[REQUIREMENT] Find the string "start" in the entries and copy each line that has it.

[RECORDS PROVIDED]
____
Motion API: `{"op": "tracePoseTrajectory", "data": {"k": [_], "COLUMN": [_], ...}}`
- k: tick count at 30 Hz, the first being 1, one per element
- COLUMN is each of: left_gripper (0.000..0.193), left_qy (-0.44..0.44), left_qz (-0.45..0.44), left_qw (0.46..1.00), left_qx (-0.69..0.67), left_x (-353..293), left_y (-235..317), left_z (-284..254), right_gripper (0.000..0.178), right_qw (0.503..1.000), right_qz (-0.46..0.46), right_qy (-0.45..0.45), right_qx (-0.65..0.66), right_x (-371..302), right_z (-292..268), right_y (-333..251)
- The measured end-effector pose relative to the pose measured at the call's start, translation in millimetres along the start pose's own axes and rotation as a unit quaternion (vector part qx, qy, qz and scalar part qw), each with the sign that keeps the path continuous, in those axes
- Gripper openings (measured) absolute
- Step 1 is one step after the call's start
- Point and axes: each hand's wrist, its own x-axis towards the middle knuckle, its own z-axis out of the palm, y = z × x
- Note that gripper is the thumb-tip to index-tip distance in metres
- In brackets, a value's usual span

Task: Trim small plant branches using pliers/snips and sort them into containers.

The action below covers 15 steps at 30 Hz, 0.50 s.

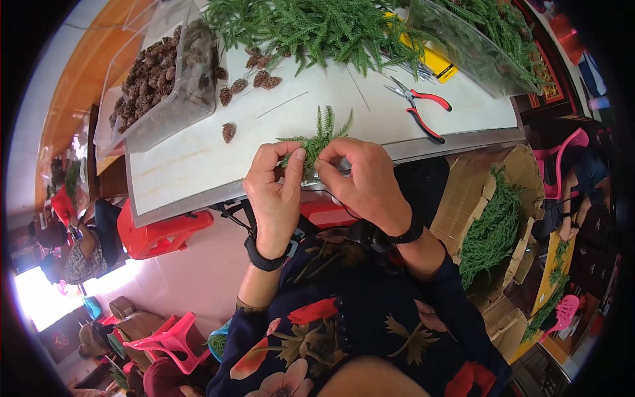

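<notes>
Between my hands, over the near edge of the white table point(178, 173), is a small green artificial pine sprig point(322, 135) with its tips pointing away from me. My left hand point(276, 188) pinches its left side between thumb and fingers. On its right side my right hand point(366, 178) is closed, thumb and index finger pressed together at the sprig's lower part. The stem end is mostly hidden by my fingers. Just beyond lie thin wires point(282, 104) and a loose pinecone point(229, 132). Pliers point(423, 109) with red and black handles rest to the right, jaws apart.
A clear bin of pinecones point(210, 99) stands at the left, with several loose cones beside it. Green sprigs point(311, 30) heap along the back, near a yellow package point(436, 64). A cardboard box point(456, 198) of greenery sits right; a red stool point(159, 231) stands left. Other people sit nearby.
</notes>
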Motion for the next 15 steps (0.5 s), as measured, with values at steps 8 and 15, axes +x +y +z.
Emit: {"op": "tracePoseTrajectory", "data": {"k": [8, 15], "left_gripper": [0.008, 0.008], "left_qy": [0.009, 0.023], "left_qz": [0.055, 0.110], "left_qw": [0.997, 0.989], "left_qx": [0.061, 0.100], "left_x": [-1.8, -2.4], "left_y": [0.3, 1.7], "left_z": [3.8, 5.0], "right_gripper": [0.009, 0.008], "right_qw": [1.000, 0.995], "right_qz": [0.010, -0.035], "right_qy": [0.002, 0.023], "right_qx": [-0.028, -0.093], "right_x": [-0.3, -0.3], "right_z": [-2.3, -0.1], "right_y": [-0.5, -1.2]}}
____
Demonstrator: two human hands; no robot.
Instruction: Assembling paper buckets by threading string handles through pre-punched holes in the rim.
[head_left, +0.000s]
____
[SOLVED PROBLEM]
- The measured end-effector pose relative to the pose measured at the call's start, translation in millimetres along the start pose's own axes and rotation as a unit quaternion (vector part qx, qy, qz and scalar part qw), each with the sign that keeps the path continuous, in those axes
- Step 1 is one step after the call's start

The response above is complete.